■ **What you will do**: Print the listing below again, exactly. Skip the pictures.

■ **Dataset excerpt**:

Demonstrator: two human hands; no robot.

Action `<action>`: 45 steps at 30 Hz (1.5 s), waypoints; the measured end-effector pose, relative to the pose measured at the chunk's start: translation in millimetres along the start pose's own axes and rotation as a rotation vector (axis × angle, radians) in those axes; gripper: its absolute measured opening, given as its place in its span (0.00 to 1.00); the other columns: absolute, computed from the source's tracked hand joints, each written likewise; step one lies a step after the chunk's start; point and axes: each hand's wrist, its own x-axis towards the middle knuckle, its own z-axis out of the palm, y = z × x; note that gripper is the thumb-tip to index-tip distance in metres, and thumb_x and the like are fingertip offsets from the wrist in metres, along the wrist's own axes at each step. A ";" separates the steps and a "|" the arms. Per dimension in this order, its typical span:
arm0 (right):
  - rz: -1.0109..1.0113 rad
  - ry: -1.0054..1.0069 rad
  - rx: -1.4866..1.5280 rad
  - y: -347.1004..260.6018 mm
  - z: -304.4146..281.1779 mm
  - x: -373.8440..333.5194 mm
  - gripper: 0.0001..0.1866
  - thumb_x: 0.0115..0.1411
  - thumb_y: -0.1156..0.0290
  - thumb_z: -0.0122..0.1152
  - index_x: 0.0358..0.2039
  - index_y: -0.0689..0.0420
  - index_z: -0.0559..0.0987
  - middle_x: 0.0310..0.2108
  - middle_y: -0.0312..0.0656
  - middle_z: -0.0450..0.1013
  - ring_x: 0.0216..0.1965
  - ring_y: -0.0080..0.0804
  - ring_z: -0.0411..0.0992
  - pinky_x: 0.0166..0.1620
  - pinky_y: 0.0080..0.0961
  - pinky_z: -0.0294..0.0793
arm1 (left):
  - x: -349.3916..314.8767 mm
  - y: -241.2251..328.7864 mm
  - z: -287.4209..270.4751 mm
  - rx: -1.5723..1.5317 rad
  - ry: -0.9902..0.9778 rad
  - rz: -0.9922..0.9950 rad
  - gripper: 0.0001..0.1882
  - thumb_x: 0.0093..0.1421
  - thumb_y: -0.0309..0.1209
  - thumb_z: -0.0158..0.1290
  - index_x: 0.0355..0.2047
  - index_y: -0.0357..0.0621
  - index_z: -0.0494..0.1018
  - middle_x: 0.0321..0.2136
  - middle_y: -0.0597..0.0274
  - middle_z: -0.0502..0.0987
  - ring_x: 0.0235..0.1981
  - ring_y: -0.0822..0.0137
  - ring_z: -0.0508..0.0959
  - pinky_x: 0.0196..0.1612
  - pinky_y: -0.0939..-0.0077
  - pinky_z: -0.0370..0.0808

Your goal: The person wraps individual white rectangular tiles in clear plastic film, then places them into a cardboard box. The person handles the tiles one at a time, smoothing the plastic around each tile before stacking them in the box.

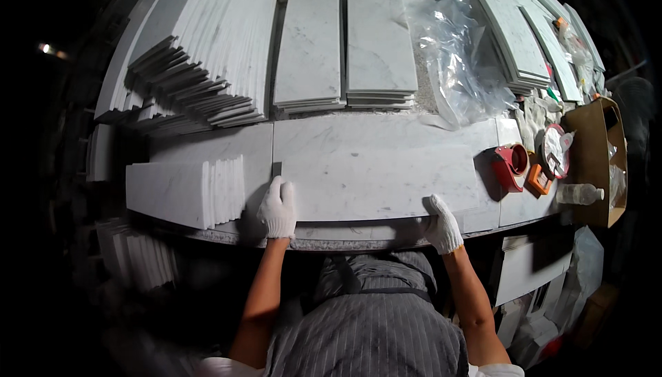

■ **Answer box**:
Demonstrator: two human hands; no robot.

Action `<action>`: 45 steps at 30 Hz (1.5 s), waypoints; the measured end-effector pose, relative to the pose measured at the chunk's start: translation in millimetres along the start pose's own axes and rotation as a rotation vector (axis × angle, radians) in those axes; gripper: its absolute measured opening, given as its place in its span (0.00 to 1.00); the other columns: absolute, computed from the source's tracked hand joints, each written likewise; step one lies a step after the chunk's start; point and axes: each hand's wrist, its own x-axis towards the middle knuckle, its own z-axis out of the palm, y = z × x; note that gripper is the thumb-tip to index-tip distance in metres, and thumb_x and the like are fingertip offsets from the wrist in metres, along the wrist's own axes at each step. A ";" separates the steps and a "|" the arms. Per dimension in this order, its typical span:
arm0 (right):
  - rz: -1.0109..1.0113 rad
  - ry: -1.0054..1.0069 rad
  - rx: -1.4866..1.5280 rad
  - y: -347.1004..260.6018 mm
  - z: -304.4146..281.1779 mm
  - x: -373.8440..333.5194 mm
  - gripper: 0.0001..0.1866
  - thumb_x: 0.0115..0.1411
  - thumb_y: -0.1156..0.0290
  - thumb_z: -0.0122..0.1152
  - index_x: 0.0358..0.2039
  - index_y: -0.0689..0.0420
  - index_z: -0.0559..0.0987
  - middle_x: 0.0310..0.2108
  - middle_y: -0.0312..0.0656
  - middle_z: -0.0450..0.1013
  - ring_x: 0.0216..0.1965
  - ring_y: -0.0080..0.0804
  - ring_z: -0.0411..0.0992
  - pinky_x: 0.0166..0.1620
  - pinky_y: 0.0080..0.0961
  - pinky_z: -0.0294..0.0793
arm1 (left):
  - x: -349.3916..314.8767 mm
  - y: -241.2251..328.7864 mm
  - z: -287.4209..270.4751 mm
  - rx: -1.5723..1.5317 rad
  - ry: -0.9902..0.9778 rad
  - rz: -0.9922..0.9950 rad
  - gripper: 0.0001..0.1882
  - thumb_x: 0.0093..0.1421
  - thumb_y: -0.0309..0.1209
  - thumb_z: -0.0158..0.1290
  - index_x: 0.0355..0.2047
  - index_y: -0.0357..0.0621
  - index_z: -0.0494..0.1018
  - middle_x: 0.0321..0.2136
  - middle_y: -0.0597..0.0274
  - middle_z: -0.0502..0.0987
  - ring_x: 0.0235..0.1981
  - ring_y: -0.0822..0.0137
  - ring_z: -0.0508..0.0959
  - pinky_x: 0.0196..0.1612
  - pinky_y: -0.0939..-0.0077
  - pinky_z: -0.0370..0.0808

Your goal: The person wraps individual white rectangular tiles in clear plastic film, then places them into a cardboard box. The person handles the tiles one at a time, smoothing the plastic around each tile before stacking them in the box.

Work on the exercise is complete.